Story Behind the Song: John Paul White, ‘The Hurting Kind’
"The Hurting Kind," the title track of John Paul White's 2019 solo album, takes on themes of abuse and speaks from a woman's perspective. Originally, White was daunted by the prospect of singing something so personal from a female point of view; however, after seeking advice from his wife, he hopes that the track encompasses a number of different experiences and backgrounds.
To learn more about "The Hurting Kind," and for more details about how White wrote the song, in his own words, read on.
All I had was the title, and I had no idea what it meant. And even when I only had the title, I thought, "That sounds like the title of the record. I don't even know what the song is, but I know that's what the record's called."
And as I went down the road of that song, certain things just sounded right and felt right, and I realized that for whatever reason, it felt like I was singing from the female perspective. And I realized the song was about abuse: "Your love is the hurting kind."

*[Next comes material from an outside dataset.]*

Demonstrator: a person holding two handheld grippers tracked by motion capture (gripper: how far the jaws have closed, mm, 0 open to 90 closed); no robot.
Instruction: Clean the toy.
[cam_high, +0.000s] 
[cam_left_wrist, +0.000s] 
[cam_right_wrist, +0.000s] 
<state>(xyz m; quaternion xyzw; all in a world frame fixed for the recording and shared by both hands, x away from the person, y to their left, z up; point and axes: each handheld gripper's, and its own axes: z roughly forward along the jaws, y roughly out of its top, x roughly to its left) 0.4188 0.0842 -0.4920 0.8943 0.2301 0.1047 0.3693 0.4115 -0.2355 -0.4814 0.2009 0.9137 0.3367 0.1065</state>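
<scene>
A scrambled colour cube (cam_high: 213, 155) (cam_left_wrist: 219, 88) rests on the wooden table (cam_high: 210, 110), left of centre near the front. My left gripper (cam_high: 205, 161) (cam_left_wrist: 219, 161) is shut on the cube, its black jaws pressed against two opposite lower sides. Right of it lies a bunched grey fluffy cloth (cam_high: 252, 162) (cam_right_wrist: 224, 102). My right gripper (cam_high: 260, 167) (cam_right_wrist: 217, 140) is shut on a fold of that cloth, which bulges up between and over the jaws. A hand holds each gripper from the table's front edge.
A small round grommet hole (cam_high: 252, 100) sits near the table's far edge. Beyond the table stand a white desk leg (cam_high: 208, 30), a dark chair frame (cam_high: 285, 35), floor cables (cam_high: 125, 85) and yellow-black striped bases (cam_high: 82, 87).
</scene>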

I played it for my wife, and I was like, "Should I pitch this to someone else?" She was like, "No, I completely feel this from your perspective."
But if I had set out to write a song about abuse, it would have sucked. It would have been so on the nose. It probably would have been completely overwrought. It would just be too much, too ham-handed. So I'm really proud of that process, that led to a song that I really love and that can mean a lot of things for a lot of people.

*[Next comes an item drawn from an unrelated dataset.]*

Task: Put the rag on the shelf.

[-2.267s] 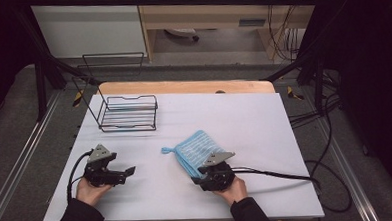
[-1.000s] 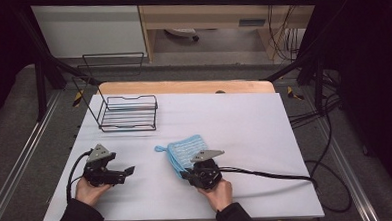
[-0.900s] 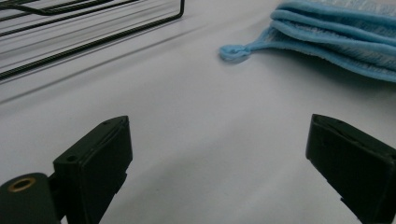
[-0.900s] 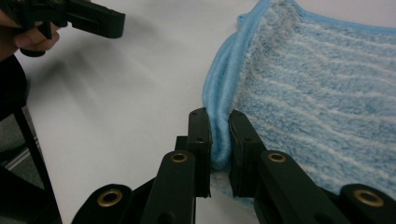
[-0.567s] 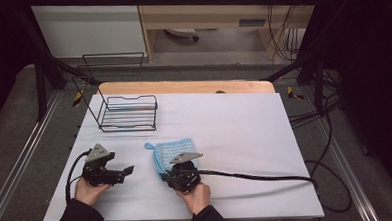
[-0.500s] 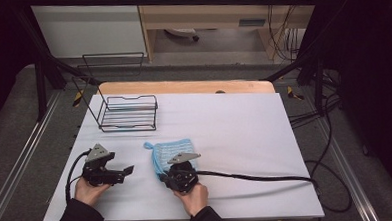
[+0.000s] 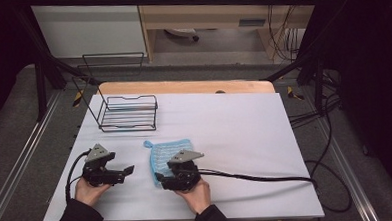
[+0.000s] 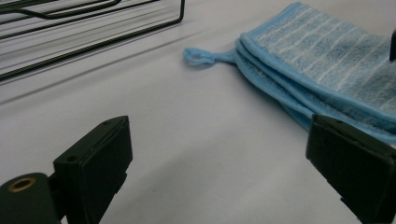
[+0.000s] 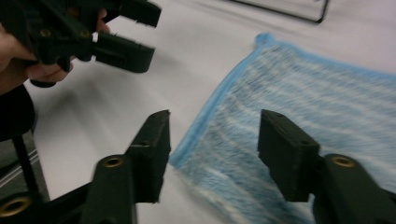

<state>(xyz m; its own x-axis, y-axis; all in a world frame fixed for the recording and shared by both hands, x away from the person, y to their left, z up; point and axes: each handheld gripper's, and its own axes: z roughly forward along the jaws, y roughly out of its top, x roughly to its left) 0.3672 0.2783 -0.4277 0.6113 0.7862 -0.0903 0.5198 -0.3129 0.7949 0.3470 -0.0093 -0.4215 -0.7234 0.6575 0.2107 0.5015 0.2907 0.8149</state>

I'm thrilled that my children are growing up watching [the conversation about abuse and privilege] happen. Because they're not as ingrained with the privilege that I grew up with ... In their lifetime, so much has happened. I told them, "Keep your eyes open, because people will be talking about this era that we're in right now for years. This is a lot of heavy stuff going down, and you need to be aware and pay attention."
That was scary for me to write about, as a male, but from a female perspective. Like, who the hell do I think I am? Because I don't know anybody else's plight. I don't know how other people feel about anything. But playing it for my wife, she was like, "You know, I think we all feel that emotion in different ways, but we all feel it the same as well." So I tried to keep it vague enough that anyone's story could fit in it.